Coesfeld. Was für eine bestechende Idee – im „BerkelEventRaum“ den Fluss „Drunter und Drüber“ mit allen Sinnen erleben, eintauchen in die Unterwelt, sich betören lassen von Musik, Filmen, Geschichten, Bildern und Poesie.

Von Ursula Hoffmann

Auf dem Parkplatz der Liebfrauenschule steht ein großes Zelt, in dem man sich über die Berkel als A-Projekt der Regionale 2016 informieren kann, Bier und Eis sorgen an diesem ersten richtig warmen Wochenende für Abkühlung. Wer allerdings – ganz bequem über Metallstufen – den Abstieg zum unterirdisch laufenden Fluss wagt, der tut gut daran, einen Pullover dabei zu haben. Oder er wärmt sich an den romantisch rot schimmernden Kronleuchtern, die die Berkel bis zur nächsten Kurve beleuchten. Oder an der bestechend schönen Musik, mit der Dorothee Stennecken auf verschiedenen Querflöten und Georg Hallekamp mit Gitarre das Publikum auf der unterirdisch aufgebauten Bühne begeistern. Gesungene Balladen, feuriger Rock, träumerisch-melodische Klänge aus Irland, Libertango oder ein beschwipster Whisky-Song – das breit gefächerte Repertoire des außergewöhnlichen Duos lässt keine Wünsche offen. „Eine tolle Atmosphäre, mit dem Plätschern, dem Licht und der hallenden Akustik“, freut sich eine Zuhörerin. Zwischendurch gibt es kleine Filme, etwa eine nachgestellte Verfolgungsjagd nach dem Vorbild „Der Dritte Mann“, bei dem es ohne Furcht vor nassen Füßen kreuz und quer durch die Unterwelt geht.

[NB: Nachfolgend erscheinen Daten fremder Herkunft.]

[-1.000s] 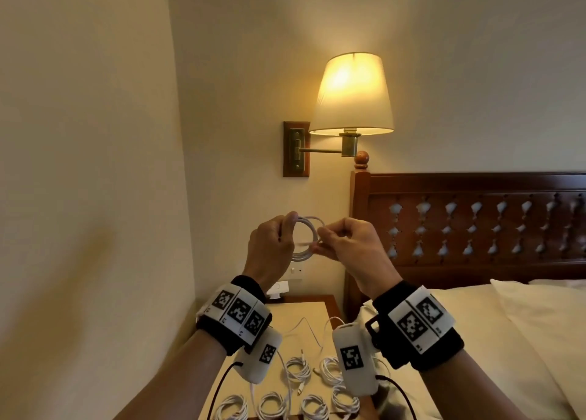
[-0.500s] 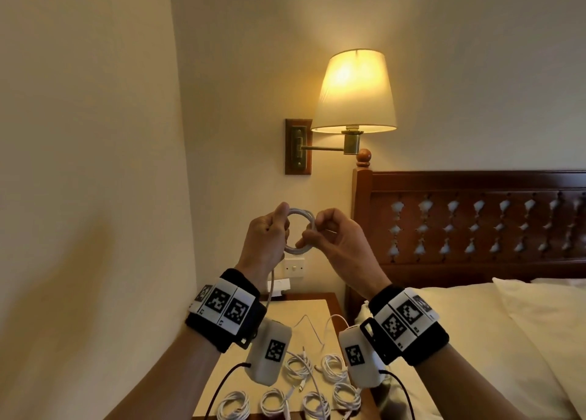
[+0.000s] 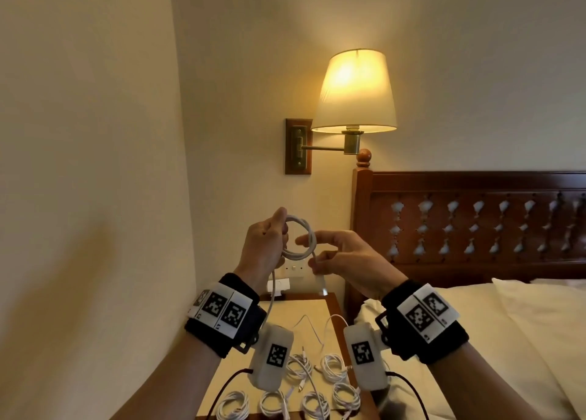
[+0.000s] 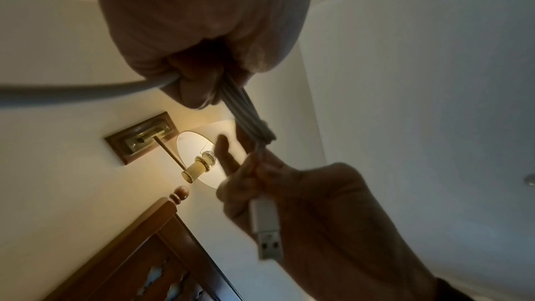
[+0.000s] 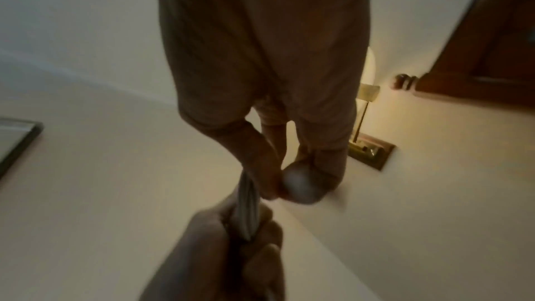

Der sehr urige Ort ist auch bestens geeignet für die erste Lesung aus dem neuen Berkelbuch „Berkel – mein Leben als Fluss / Mijn leven als rivier“ von Doris Röckinghausen. Gemeinsam mit dem niederländischen Übersetzter Sander Grootendorst liest sie Teile der wundersamen Geschichte eines Treibhölzchens auf Reisen, das sich um 1780 herum von Billerbeck aus auf den Weg macht, die Berkel zu entdecken. Im zweiten Teil der Lesung werden Bilder des Fotografen Martin Timm auf die Leinwand geworfen, Grootendorst und Doris Vogt lesen die Texte dazu. Bilder und Worte gehen eine betörende Symbiose ein. Die poetischen Worte gießen in filigrane Worte, was die Bilder den Augen zeigen, erzählen vom Plätschern, von Geborgenheit, tanzenden Schatten und mystischen Geistern. Und dahinter verschwindet die Berkel in der Dunkelheit.